Most of us don't spend a lot of time thinking about what the farmed seafood we eat might itself be eating. The answer is usually an opaque diet that includes some kind of fishmeal and fish oil. Fishmeal is usually made from ground-up, bony trash fish and forage fish — like anchovy, menhaden or herring — that nobody is clamoring for, anyway.

Except researchers now say these are the very types of fish that may be more valuable to humans who eat them directly, rather than being diverted toward aquaculture and other uses.

In a new study out Monday in the journal Fish and Fisheries, researchers say that the vast majority of fishmeal is actually made up of fish deemed suitable for "direct human consumption." Currently, a quarter of the world's commercially caught fish, 20 million tons of wild seafood, is directed away from our dinner plates every year, and instead, is used for fishmeal production.

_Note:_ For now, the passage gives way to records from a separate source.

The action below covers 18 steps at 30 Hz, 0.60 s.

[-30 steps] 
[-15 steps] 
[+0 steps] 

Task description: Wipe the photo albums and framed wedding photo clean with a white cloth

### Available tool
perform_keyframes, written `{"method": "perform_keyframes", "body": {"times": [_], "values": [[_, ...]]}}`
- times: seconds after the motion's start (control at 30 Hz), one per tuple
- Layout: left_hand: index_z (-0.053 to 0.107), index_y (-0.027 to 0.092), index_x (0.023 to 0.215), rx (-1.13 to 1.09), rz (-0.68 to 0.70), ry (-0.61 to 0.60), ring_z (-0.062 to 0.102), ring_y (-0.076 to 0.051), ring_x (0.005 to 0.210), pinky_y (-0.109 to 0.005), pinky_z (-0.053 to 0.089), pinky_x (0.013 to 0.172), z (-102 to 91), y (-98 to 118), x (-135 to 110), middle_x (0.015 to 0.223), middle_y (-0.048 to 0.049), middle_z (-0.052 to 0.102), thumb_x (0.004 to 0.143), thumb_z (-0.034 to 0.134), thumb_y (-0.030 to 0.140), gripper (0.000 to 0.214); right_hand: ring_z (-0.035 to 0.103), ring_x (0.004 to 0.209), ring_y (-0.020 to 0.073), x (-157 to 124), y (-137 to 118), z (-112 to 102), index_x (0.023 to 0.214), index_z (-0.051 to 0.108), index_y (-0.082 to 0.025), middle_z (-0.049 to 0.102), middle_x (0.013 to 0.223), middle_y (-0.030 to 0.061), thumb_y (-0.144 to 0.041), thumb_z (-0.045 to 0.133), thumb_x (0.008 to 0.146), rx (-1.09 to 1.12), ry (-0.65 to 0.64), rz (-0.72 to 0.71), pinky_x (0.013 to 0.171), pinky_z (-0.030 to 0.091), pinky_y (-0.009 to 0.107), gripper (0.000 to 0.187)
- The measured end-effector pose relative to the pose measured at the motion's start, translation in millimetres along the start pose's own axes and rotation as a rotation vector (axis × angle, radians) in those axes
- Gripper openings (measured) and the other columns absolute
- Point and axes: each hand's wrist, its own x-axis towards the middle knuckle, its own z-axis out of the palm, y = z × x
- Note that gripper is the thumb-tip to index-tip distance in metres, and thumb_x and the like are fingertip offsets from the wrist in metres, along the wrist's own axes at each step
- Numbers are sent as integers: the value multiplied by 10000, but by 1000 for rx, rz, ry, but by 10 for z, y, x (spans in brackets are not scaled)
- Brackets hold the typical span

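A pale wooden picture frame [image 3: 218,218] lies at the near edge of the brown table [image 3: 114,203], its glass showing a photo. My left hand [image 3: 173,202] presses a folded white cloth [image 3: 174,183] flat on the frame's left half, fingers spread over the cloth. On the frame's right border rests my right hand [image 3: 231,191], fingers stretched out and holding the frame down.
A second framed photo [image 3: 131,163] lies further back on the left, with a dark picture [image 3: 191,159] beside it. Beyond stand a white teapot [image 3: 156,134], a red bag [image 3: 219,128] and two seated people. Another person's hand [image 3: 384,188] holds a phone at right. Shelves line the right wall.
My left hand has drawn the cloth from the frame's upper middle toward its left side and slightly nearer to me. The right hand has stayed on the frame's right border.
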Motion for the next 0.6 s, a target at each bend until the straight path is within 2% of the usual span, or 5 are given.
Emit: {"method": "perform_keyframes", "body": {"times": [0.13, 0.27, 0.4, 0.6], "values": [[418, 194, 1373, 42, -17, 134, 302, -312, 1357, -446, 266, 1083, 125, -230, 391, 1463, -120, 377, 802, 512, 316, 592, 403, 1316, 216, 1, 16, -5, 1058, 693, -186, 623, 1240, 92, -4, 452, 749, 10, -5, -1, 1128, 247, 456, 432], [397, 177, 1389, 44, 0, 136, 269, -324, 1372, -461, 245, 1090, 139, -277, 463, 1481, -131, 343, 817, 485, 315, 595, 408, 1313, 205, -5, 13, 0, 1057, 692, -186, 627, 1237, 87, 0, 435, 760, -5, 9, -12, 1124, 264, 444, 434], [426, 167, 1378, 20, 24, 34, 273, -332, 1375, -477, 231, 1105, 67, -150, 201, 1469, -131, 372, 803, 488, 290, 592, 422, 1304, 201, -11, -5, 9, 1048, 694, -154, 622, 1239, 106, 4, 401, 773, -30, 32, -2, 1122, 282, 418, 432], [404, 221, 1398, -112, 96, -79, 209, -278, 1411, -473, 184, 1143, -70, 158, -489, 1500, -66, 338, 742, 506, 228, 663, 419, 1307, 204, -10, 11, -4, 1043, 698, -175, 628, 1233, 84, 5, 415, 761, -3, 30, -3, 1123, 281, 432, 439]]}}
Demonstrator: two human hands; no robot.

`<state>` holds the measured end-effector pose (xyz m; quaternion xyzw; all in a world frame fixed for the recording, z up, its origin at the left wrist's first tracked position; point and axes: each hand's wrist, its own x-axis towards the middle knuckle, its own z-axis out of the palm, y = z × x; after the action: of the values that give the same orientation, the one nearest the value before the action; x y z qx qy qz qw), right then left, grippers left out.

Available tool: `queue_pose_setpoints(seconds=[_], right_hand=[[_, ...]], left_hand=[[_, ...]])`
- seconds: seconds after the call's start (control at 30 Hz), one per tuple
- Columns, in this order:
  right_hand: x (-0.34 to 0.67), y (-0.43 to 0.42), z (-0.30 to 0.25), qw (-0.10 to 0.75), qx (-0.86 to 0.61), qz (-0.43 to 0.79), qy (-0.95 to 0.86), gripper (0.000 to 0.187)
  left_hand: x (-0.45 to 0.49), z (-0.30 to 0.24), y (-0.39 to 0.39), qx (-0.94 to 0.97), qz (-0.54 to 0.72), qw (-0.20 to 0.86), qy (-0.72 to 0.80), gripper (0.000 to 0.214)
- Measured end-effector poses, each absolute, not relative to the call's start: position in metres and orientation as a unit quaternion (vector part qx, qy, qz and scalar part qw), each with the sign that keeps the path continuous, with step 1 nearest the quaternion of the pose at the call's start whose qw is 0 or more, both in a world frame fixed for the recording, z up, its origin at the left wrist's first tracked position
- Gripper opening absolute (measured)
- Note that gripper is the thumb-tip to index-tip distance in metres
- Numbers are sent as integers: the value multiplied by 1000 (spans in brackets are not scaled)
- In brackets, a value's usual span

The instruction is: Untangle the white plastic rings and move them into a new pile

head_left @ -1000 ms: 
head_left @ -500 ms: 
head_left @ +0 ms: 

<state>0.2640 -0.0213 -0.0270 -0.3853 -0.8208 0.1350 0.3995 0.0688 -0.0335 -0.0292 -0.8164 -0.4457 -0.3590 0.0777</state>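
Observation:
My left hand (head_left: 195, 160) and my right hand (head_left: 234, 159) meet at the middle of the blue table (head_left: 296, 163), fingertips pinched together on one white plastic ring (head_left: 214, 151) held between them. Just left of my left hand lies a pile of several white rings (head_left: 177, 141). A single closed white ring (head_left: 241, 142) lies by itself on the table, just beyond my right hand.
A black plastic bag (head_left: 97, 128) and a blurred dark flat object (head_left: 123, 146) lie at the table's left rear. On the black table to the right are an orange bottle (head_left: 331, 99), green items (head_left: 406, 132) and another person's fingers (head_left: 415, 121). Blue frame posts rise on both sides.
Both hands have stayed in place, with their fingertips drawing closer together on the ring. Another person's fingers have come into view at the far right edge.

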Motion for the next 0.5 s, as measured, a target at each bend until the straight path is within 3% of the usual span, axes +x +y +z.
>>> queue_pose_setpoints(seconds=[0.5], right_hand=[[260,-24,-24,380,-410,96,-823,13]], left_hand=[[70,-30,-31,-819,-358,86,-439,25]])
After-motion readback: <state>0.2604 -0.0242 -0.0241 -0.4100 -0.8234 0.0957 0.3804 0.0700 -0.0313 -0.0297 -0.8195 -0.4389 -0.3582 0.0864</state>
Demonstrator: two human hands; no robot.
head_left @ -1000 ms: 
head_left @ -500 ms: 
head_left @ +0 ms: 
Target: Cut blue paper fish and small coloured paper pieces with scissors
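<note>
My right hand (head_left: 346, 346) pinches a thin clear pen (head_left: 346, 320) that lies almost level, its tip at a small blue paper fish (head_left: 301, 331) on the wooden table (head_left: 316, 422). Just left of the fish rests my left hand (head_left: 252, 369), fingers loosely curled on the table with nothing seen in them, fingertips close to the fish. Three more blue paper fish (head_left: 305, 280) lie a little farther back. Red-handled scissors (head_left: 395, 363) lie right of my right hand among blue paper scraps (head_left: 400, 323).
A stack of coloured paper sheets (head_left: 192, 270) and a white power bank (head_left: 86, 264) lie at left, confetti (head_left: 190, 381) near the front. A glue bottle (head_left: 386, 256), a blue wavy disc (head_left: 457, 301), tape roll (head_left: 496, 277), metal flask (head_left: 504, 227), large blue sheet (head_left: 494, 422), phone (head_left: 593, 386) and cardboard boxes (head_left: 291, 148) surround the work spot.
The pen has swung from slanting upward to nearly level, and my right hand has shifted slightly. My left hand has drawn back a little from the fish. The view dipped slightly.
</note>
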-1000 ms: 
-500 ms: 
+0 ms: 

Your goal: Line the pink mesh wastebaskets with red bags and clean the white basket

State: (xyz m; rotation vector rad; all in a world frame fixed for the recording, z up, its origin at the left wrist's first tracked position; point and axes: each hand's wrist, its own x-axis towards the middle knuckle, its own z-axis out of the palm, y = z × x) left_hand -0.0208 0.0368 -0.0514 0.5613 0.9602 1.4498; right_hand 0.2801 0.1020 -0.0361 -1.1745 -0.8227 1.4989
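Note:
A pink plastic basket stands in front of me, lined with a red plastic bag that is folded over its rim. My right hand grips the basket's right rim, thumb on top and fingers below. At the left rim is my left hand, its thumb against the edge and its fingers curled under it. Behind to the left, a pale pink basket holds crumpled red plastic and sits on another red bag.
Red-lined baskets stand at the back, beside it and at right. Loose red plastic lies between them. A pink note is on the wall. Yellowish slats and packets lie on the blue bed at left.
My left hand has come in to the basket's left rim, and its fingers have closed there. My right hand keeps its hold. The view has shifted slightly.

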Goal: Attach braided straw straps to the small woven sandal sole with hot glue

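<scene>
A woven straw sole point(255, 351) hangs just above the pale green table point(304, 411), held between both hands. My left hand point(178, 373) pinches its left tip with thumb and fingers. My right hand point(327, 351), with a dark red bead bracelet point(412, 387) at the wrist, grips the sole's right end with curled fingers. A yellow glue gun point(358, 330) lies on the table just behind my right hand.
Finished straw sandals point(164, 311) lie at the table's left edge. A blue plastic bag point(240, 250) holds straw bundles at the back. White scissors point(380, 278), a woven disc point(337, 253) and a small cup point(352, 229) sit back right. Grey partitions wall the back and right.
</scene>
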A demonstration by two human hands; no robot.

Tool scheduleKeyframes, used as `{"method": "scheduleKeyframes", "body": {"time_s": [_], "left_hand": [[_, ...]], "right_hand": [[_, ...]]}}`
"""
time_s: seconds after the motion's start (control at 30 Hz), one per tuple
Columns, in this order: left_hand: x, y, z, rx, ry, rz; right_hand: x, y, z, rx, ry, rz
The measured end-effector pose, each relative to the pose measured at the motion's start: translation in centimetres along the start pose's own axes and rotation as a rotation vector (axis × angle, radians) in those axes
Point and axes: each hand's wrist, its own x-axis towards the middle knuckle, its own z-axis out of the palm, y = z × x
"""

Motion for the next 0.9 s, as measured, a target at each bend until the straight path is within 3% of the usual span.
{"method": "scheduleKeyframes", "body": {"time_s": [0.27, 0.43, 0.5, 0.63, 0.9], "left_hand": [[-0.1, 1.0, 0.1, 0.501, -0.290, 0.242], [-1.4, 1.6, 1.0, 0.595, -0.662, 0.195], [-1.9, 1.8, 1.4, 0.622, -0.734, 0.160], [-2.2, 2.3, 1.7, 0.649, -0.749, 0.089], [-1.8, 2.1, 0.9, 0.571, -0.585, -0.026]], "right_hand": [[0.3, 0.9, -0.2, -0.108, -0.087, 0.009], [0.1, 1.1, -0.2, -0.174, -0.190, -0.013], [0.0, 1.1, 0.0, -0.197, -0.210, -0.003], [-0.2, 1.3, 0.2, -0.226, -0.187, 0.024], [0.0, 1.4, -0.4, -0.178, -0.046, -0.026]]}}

Researchers say a whopping 90 percent of that catch is considered "food grade" and could be eaten directly, potentially creating an important source of nutrition for those in developing countries at risk of food insecurity.

"I was expecting there to be more truth to the argument that most of these fish don't have a place for human consumption, that there's generally not a market or a possibility of a market for these fish, but that's not what we found," says lead author Tim Cashion, research assistant at Sea Around Us, a project at the University of British Columbia's Institute for Oceans and Fisheries that works on globally reconstructing marine catches from 1950 to present.

Of the 20 million tons of fish destined for fishmeal production each year, Cashion says most of it, an estimated 70 percent, is directed towards aquaculture, followed by pig and chicken production that uses it to speed growth and provide important nutrients.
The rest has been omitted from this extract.